» **WHAT TO WORK ON**: Filter the listing below for "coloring" and report every line that has it.

» **INPUT DATA**:
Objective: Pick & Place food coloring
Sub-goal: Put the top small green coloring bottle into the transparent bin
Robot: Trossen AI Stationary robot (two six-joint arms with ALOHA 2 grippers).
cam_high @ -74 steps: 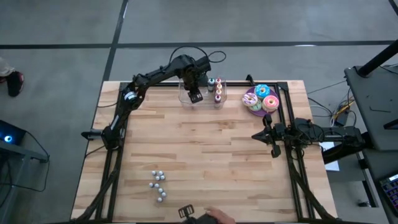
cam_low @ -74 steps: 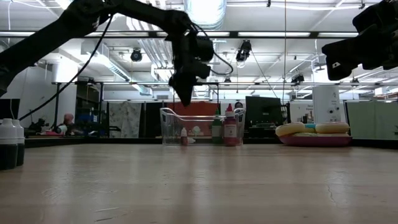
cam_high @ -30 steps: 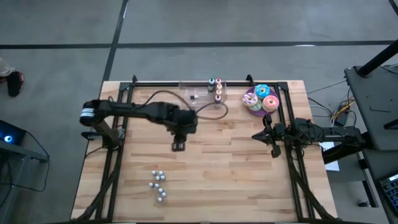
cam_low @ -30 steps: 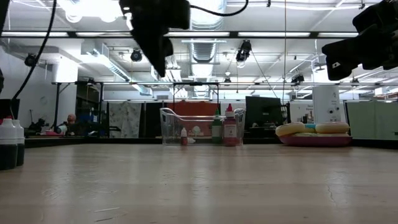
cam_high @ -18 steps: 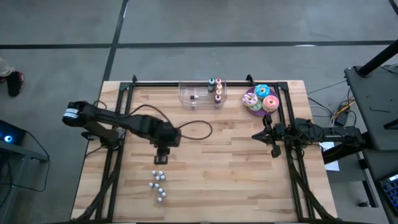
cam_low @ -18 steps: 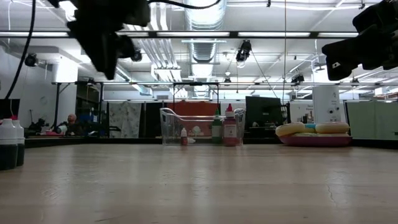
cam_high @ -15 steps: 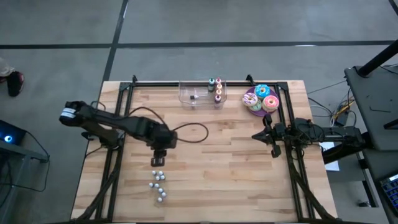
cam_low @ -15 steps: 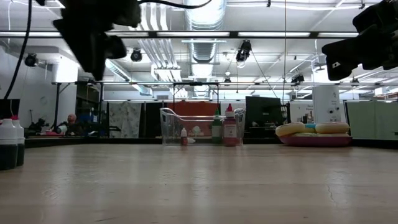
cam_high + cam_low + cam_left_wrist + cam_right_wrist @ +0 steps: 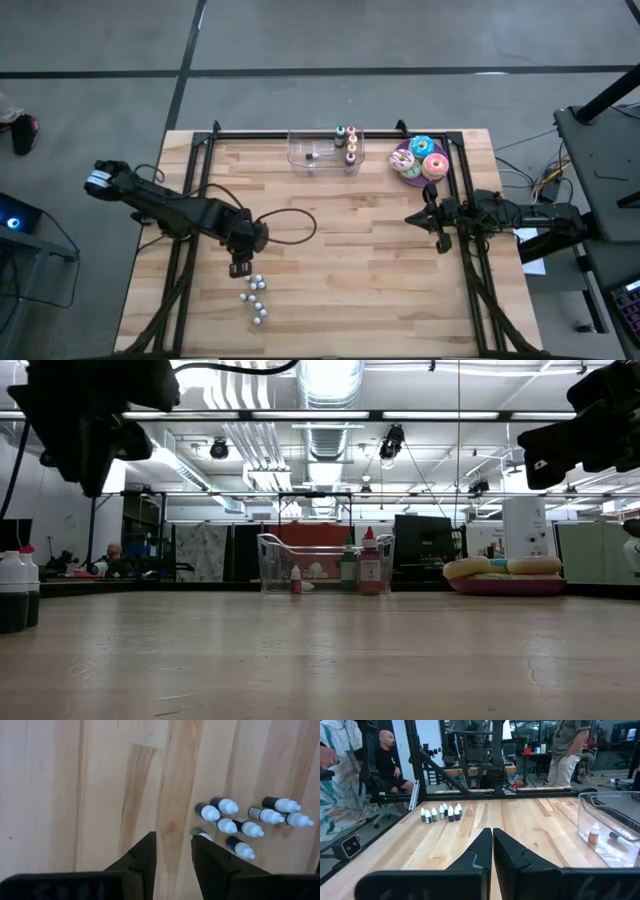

» **ANSWER TO THE PROBLEM**:
Objective: Pick & Place food coloring
Sub-goal: Put the top small green coloring bottle into the transparent bin

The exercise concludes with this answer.